Перестрелка. Год девяносто первый - страница 23
– Не знаю, – усмехнулся Дмитрий Теремрин, – Дивизией не командовал, а батальон точно не может.
– Не сразу, но всё переломится. Русский народ выдвинет из своих рядов лидера. Он придёт внезапно и спасёт Россию от полного развала и уничтожения. Сейчас у нас как февраль семнадцатого… Промежуточный шаг на пути назад. Помнишь ведь… После февраля пришёл октябрь семнадцатого. Это был шаг вперёд. А сейчас уже установилось двоевластие, только если в семнадцатом были большевики, которые радели за Россию, то теперь обе власти порочны. Они ещё поборются между собой, продолжат перестрелку, словом, поиграют жизнями людей.

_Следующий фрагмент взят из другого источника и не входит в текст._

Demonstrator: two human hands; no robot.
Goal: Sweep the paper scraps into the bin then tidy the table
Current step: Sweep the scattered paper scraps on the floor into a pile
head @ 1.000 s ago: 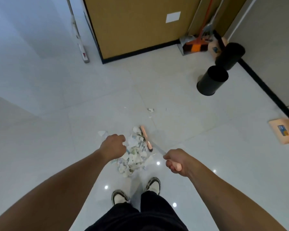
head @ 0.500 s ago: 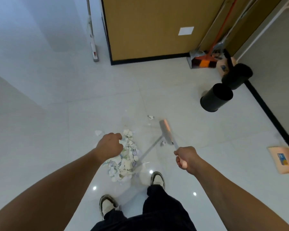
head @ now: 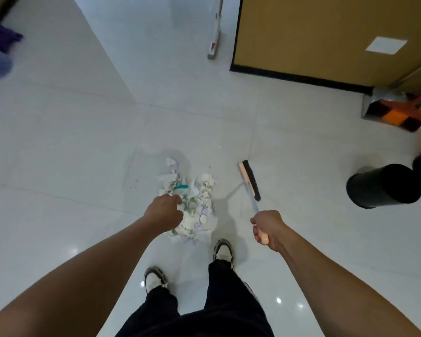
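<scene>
Sweeping tool: a brush [head: 249, 180] with a pink back and black bristles, its head above the floor [head: 83, 147] just right of the scraps.
Right hand [head: 267, 226]: grip curled tight round the pink end of the brush handle; the head lies ahead of this hand and slightly left of it.
Left hand [head: 164, 212]: fingers curled at the near-left edge of the heap; whether they pinch any paper I cannot tell.
Paper scraps [head: 192, 205]: one loose heap on the white floor tiles, directly under and ahead of the left hand, just in front of the shoes [head: 224, 249]; a teal piece [head: 181, 187] lies near its far side.
Stray scrap: a few small flecks on the floor left of the heap.
Bin [head: 384, 186]: black, round, standing on the floor well to the right of the heap and brush.
Far right corner: a dustpan [head: 384, 103] by the brown wall [head: 326, 32].
</scene>
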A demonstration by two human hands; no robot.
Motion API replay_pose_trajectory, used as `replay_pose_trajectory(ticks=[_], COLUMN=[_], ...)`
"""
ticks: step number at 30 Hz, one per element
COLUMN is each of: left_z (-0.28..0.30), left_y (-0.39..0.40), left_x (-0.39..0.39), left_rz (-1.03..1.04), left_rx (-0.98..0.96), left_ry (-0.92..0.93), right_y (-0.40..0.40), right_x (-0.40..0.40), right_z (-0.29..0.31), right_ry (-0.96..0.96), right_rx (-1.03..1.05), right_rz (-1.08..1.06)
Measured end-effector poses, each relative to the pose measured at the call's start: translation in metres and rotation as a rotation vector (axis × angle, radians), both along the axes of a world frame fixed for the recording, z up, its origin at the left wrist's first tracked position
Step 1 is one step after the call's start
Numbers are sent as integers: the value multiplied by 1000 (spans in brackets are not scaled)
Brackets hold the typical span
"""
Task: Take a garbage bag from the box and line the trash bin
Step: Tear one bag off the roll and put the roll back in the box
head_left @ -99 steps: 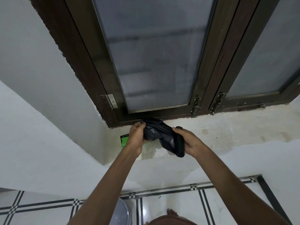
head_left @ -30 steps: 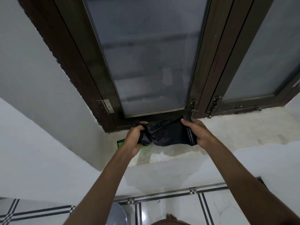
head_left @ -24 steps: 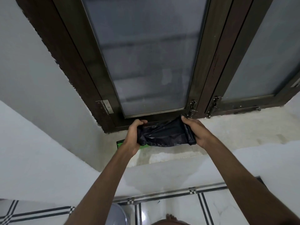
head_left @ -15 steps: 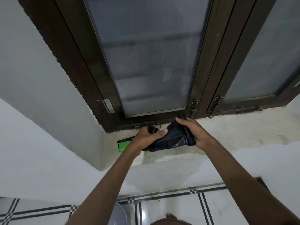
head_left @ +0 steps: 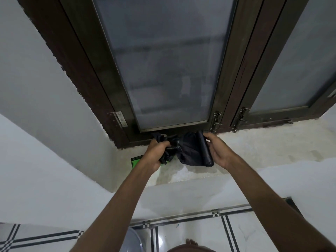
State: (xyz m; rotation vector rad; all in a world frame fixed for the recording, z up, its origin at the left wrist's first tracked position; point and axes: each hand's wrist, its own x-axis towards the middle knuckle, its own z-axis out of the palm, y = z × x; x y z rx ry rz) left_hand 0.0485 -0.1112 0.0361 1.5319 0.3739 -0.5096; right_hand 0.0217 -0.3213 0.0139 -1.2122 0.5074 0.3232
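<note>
A: Where's the garbage bag [head_left: 189,151]?
B: Above the window sill's [head_left: 254,151] left end: left hand [head_left: 156,153] clenches its bunched end, right hand [head_left: 218,151] grips the roll [head_left: 205,148].
A: The box [head_left: 135,160]?
B: Green, under the left wrist.

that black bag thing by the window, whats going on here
A person stands at a window sill, working a roll of black garbage bags with both hands. The right hand holds the rolled part, while the left hand grips a bunched loose end, apparently pulling one bag free. A green box lies on the sill, partly hidden behind the left hand. Down on the tiled floor, the rim of a gray bin shows, with no liner visible yet.
</note>
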Motion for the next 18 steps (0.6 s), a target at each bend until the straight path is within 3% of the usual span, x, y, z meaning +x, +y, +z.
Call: replay_pose_trajectory(ticks=[4, 7, 14, 18], left_z=[10, 9, -6, -10], left_y=[-6, -4, -3, -3], left_x=[-4, 0, 1, 2], left_rz=[64, -19, -228, -193], left_rx=[-199, -252, 190, 236], left_ry=[63, 63, -50, -49], right_y=[3, 4, 3, 4], right_x=[-1, 1, 1, 2], right_z=[1, 1, 12, 13], right_ry=[-96, -135, -64, -23], right_rx=[-111, -95, -104, -54], right_rz=[89, 60, 63, 41])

– Но может всё же наведут порядок гэкачеписты?
– Ладно, не буду давать прогнозы. Езжай по своим делам, а то опоздаешь. Жалко одно – людей напрасно погубят ради своих политических игр.
От отца Теремрин сразу проехал в редакцию, ну и застал этакую сцену сборов. Удивительно то, что спустя два года и чуть больше месяца, он снова оказался в том же кабинете и тот же приятель стал звать его защищать теперь уже белый дом от Ельцина и его клики.
– Постой, ты ж в прошлый раз меня звал защищать Ельцина.
– А, он предатель, гад.., – ну и далее непечатно.
– Ну так я ж тогда предупреждал, – усмехнулся Теремрин.
Но в тот день Теремрин ещё не знал, что и к его приятелю придёт понимание. Пока был август 1991-го и в эфире стоял треск неимоверный.
Возвращаясь из поездки Теремрин слушал другие сообщения. Автомобильный радиоприёмника доносил визгливо-подобострастные слова комментатора: «Члены «ГКЧП» арестованы», «Демократия восстановлена», «У Белого дома» радостные Москвичи». Средства массовой информации спешили заработать себе дивиденды, изображая преданность будущему режиму.
«Как они попали в США? – машинально подумал Теремрин и тут же вспомнил, что демократические обезьяны униженно зовут Дом правительства Белым Домом на манер исчадия зла, стоящего за океаном, того исчадия, из которого планируются все злобные выпады против России, да и не только против России, но и против всего мира, хотя против России всё-таки в первую очередь.
«А некоторые наши холуи в погонах ещё и Третий дом Министерства обороны звали пентагоном», – подумал он.
Ведь и советское общество действительно серьёзно болело смертельной болезнью американомании и западничества. Причём болезнь эта развивалась давно. Он вспомнил, как однажды знакомый студент предложил приобрести какие-то зарубежные джинсы. Теремрин поинтересовался, для чего они? «Ну как же, – ответил тот, – вы ж в санаторий едете… Будете неотразимы!». «Это из-за джинсов что ли? – с иронией переспросил Теремрин. – Я думал, что мужские достоинства заключаются не в самих джинсах, а в том, что под ними. И сколько же они стоят?». «Ну, для вас – стольник»! «Да нет, спасибо, я как-нибудь в советских за десятку того же, а может и большего успеха добьюсь, чем современные недо- (он вовремя поправился) недомужчинки». Студент даже не обиделся, точнее нет, он обиделся, но лишь на то, что не оценили – «джинсы по дешёвке», с руками не оторвали.
Вспомнилось всё это непрерывное ханжество, выставление напоказ всего заграничного, бахвальство всякими магнитофонами, «видаками» и прочей дрянью, заслоняющей своё – отечественное.
А по радио тараторили о том, как у «белого дома» новоиспеченный революционер лез на танк, чтобы продолжить традицию любителя броневиков. Вспомнилась загадка в «Мурзилке». «Это что за большевик там залез на броневик? Он большую кепку носит, букву «Р» не произносит». И ответ в перевёрнутом виде: «Ленин». Ох уж и досталось тогда редактору «Мурзилки». Закатали в дурдом. И тут же родилась аналогия: «Это что же за мутант там вскарабкался на танк? Кепки он большой не носит, но от страха он поносит!»